Born in 1983, Arnulf Jentzen studied at the Goethe University Frankfurt, where he also gained his PhD. After a period as an Assistant Professor (Akademischer Rat a.Z.) at the University of Bielefeld, he held a research fellowship from the German Research Foundation (DFG) to undertake research at Princeton University in the US. From 2012 to 2019 he was an Assistant Professor at ETH Zurich in Switzerland. Since 2019 he has been a Full Professor of Applied Mathematics at the Faculty of Mathematics at Münster University as well as a member of the Cluster of Excellence “Mathematics Münster”. Since 2021 he also holds a presidential chair professorship position at the School of Data Science at the Chinese University of Hong Kong, Shenzhen.
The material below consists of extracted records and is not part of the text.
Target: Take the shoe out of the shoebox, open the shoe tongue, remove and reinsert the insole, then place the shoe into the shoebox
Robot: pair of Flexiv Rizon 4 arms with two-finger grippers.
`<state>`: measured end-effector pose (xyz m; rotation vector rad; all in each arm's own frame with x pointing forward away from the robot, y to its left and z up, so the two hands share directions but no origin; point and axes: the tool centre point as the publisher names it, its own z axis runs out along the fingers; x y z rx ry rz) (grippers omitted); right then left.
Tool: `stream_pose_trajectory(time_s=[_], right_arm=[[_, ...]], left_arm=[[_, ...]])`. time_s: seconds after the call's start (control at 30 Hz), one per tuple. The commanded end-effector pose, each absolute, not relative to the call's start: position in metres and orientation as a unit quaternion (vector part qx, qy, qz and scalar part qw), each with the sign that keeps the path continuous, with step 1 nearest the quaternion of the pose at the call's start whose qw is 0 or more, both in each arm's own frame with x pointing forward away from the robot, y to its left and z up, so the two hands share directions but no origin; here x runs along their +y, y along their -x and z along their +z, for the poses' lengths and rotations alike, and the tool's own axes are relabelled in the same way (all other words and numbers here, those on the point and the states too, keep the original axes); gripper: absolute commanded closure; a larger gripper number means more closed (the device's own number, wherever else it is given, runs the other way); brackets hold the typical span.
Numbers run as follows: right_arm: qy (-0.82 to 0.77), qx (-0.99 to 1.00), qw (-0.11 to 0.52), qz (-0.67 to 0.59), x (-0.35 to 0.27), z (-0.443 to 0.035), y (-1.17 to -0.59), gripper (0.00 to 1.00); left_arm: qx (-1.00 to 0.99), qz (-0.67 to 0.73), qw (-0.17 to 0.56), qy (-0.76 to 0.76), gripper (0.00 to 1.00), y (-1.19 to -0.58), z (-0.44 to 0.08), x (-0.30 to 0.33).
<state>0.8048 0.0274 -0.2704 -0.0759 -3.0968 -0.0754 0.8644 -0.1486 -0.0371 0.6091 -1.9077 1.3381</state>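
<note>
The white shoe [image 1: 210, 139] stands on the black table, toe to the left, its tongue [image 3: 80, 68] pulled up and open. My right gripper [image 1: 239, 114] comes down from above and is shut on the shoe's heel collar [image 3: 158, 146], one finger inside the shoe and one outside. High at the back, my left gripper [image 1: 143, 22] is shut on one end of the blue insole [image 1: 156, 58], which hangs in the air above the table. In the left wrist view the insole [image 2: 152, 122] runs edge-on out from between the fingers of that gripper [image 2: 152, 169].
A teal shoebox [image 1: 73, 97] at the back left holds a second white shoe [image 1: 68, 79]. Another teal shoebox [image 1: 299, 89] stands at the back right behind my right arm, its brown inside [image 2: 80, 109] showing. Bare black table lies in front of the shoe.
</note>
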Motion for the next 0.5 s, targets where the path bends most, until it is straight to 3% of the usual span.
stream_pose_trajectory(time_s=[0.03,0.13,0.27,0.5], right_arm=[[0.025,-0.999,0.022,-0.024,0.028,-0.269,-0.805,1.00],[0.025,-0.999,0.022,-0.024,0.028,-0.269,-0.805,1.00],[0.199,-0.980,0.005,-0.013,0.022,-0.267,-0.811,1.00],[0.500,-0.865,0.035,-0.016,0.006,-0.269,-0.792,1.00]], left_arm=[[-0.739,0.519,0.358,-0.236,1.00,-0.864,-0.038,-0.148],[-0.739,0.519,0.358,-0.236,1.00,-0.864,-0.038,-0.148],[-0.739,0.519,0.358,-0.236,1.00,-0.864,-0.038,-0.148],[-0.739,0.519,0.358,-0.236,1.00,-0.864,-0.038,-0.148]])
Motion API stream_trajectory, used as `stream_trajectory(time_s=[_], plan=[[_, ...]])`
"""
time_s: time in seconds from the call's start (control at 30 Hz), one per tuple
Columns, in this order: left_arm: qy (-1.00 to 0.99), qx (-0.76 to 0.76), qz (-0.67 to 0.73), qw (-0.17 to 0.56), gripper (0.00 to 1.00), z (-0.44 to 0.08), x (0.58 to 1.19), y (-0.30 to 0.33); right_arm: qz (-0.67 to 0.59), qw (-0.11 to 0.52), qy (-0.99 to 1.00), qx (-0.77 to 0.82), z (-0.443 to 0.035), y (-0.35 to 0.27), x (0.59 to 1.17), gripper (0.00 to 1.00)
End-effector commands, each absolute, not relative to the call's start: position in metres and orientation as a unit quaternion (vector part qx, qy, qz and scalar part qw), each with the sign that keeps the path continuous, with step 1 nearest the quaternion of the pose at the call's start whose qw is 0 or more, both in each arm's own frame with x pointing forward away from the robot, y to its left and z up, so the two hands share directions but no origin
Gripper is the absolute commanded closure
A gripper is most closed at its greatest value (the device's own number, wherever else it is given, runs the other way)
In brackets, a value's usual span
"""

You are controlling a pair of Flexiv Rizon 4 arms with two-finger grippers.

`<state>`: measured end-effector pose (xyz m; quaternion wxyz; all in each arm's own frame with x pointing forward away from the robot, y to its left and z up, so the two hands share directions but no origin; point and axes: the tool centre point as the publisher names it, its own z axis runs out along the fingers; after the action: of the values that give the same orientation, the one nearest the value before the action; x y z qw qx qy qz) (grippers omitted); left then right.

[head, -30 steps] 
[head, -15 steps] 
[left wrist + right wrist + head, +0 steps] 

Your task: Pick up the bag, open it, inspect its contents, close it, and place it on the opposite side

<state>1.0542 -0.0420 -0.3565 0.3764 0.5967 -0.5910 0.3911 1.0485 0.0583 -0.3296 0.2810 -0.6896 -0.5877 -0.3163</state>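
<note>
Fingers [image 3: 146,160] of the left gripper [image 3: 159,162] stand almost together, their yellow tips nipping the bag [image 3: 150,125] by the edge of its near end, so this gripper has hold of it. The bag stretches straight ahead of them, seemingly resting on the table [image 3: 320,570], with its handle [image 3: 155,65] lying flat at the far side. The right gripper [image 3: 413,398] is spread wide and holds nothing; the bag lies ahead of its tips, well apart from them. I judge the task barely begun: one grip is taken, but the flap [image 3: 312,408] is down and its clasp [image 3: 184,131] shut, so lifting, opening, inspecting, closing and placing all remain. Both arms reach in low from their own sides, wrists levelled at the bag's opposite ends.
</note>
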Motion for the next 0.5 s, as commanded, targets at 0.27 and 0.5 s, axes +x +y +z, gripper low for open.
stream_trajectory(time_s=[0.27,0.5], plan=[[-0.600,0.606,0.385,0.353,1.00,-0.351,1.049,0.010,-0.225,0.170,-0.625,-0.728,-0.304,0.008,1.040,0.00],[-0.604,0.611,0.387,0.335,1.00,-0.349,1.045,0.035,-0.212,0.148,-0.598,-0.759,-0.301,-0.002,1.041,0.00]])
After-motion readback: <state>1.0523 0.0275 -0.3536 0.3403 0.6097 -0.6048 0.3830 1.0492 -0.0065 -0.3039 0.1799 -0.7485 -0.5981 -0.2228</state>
In 2020 Jentzen received the Felix Klein Prize, which is awarded every four years by the European Mathematical Society (EMS) and the Fraunhofer Institute of Industrial Mathematics (ITWM) to outstanding young mathematicians working in the field of applied mathematics. In 2022 he was awarded the Joseph F. Traub Prize for Achievement in Information-Based Complexity.

ERC Grants

The ERC grants are very prestigious funding programmes of the European Research Council directed at outstanding researchers. The ERC funding line “Consolidator Grants” is aimed at researchers in the period of between seven and twelve years after they have gained their PhD. It supports the setting-up or consolidation of an independent research group. Other ERC programmes include “Starting Grants” and “Advanced Grants”. Including the new “Consolidator Grant” awarded to Arnulf Jentzen, there are currently 13 researchers at Münster University who are receiving funding from the ERC, and five of them are members of the Cluster of Excellence “Mathematics Münster”.